Personal details
- Born: 5 January 1905 Sragen, Dutch East Indies
- Died: 13 December 1988 (aged 83) Bandar Lampung, Indonesia
- Occupation: Civil servant, Prosecutor
- Awards: National Hero of Indonesia

Military service
- Allegiance: Indonesia
- Branch/service: People's Security Forces
- Years of service: 1944–1949
- Rank: Major General
- Battles/wars: Second World War; Indonesian National Revolution Battle of Surabaya; ;

= Mohamad Mangundiprojo =

Indonesian soldier and civil servant

Major General Mohamad Mangundiprojo was an Indonesian military officer, revolutionary, and civil servant. Born in the Sragen Regency on the island of Java, Mangundiprojo joined a nationalist group during the Second World War. He later fought in the Indonesian National Revolution against the return of Dutch colonial authority to Indonesia, and later went on to become a politician.

== Early life ==
Mohamad Mangundiprojo was born on 5 January 1905 in the Javanese province (which are referred to as regencies) of Sragen. At the time, Java and many other provinces constituted the Dutch East Indies, a colonial possession ruled by the Netherlands. Mangoendiprodjo's family had a history of fighting against the Dutch; his great grandfather had served the Sultanate of Demak and had fought alongside Diponegoro, a 19th-century Javanese noble who had opposed Dutch rule in the Java War.
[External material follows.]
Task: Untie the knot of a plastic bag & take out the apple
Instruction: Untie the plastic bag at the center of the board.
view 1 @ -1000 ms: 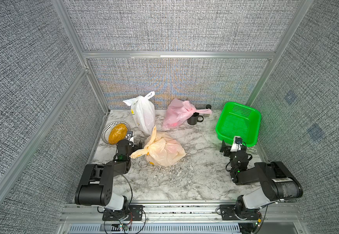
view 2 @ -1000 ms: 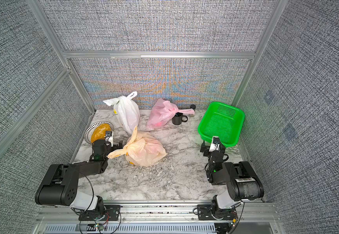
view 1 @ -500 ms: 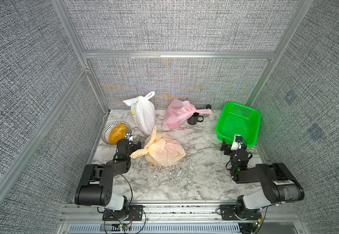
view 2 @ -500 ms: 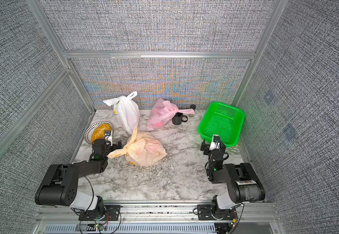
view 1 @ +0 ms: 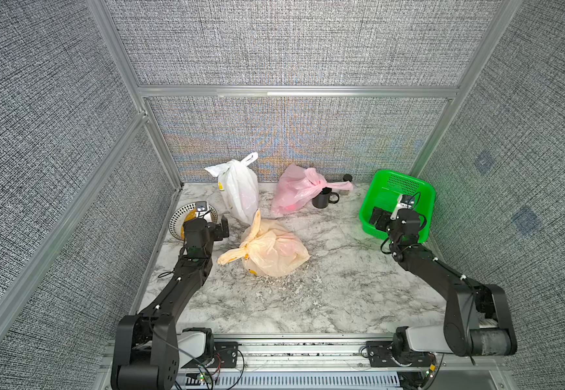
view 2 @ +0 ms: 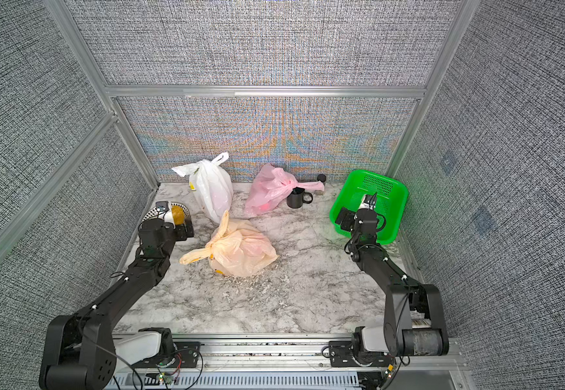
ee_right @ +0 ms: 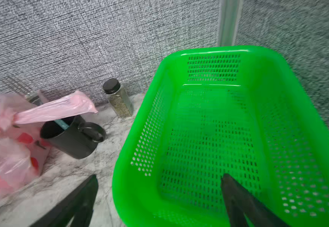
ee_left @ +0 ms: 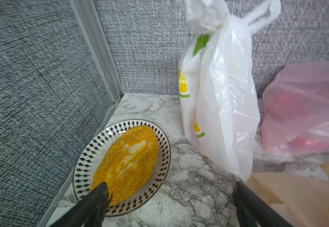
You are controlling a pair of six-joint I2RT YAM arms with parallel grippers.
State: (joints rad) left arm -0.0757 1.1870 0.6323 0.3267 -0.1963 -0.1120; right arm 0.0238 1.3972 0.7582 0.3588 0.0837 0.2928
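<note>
A knotted peach plastic bag (view 1: 271,251) (view 2: 240,251) lies mid-table, its knot (view 1: 247,244) facing left with two loose ears. A white knotted bag (view 1: 238,192) (ee_left: 218,102) stands behind it, and a pink knotted bag (view 1: 296,192) (ee_right: 6,141) with red shapes inside lies further right. The apple is hidden. My left gripper (view 1: 222,229) (ee_left: 169,188) hangs open and empty just left of the peach bag, beside the plate. My right gripper (view 1: 380,219) (ee_right: 159,179) is open and empty, its fingers either side of the green basket's near rim.
A patterned plate (ee_left: 159,137) holding a yellow crumbed bun (ee_left: 128,161) sits in the back-left corner. A black mug (view 1: 321,201) (ee_right: 71,141) and a spice jar (ee_right: 118,98) stand by the pink bag. The green basket (view 1: 419,189) (ee_right: 297,118) fills the back right. Walls enclose three sides.
Both arms have lifted from their folded poses and reached further back, the left toward the plate, the right up to the basket's rim. The bags have not moved.
</note>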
During his formative years, Mangundiprojo chose to pursue a career of becoming a civil servant in the Dutch colonial government. In 1926, he graduated from a Dutch-operated university on Java and planned to join the Municipal Police. However, he instead became a prosecutor in the Jombang Regency.

==Japanese occupation==
During World War II, the Japanese army invaded and occupied Java in 1942. The Japanese dismantled much of the island's colonial infrastructure and chose to support nationalist movements which would oppose the return of Dutch authorities. On such effort was PETA, a volunteer army unit which Mangundiprojo joined in 1944. Before being deployed, he received a military education Surabaya; he was then given command of a unit in the Sidoarjo Regency in East Java. When the war ended in 1945, many of the PETA units were disarmed. However, many soldiers and officers, including Mangundiprojo, maintained their military training and discipline.

==Indonesian National Revolution==

===Battle of Surabaya===
With the world war II over, the Dutch government sought to regain control over its former colony in Indonesia, which had declared itself independent from the Netherlands on 17 August 1945.

On 26 October, British soldiers and men from the Netherlands Indies Civil Administration landed in Surabaya to occupy the city, which had recently been evacuated by the Japanese garrison. This act caused tensions to flair between the British and the local Indonesians, many of whom now considered themselves to be citizens of an independent Indonesia. Violence soon began, and soon former members of PETA, including Mangundiprojo, formed units to fight against the British forces.

A ceasefire was called on 29 October, Chief of Staff Indonesian armed forces, Oerip Soemohardjo, and local military leader Moestopo, selected Mangundiprojo to work with the British to ensure the ceasefire was maintained. In 30 October, While touring the Surabaya city with British brigadier general Aubertin Walter Sothern Mallaby, the British officer attempted to secure the safe return of a group of Anglo-Indian soldiers whom had been surrounded by a crowd of independence supporters. However, the situation escalated when Mangundiprojo was captured by the Anglo-Indian soldiers, and in the confusion, Mallaby was killed by members of the crowd while the brigadier sheltered in his car. His death provoked a reprisal by the British, starting the Battle of Surabaya.

Later, Mangundiprojo fought during the battle against the British. During the later Indonesian war of Independence, Mangundiprojo played a role in seizing a large sum of money that the Dutch colonial authorities were keeping in a bank.

==Post-Independence==
After the war of Independence, Mangundiprojo joined the Indonesian civil service. He served as the Regent of Ponorogo from 1951 to 1955.

==Death==
Mangundiprojo died in Bandar Lampung in 1988. In 2014, he was posthumously named as a National Hero of Indonesia.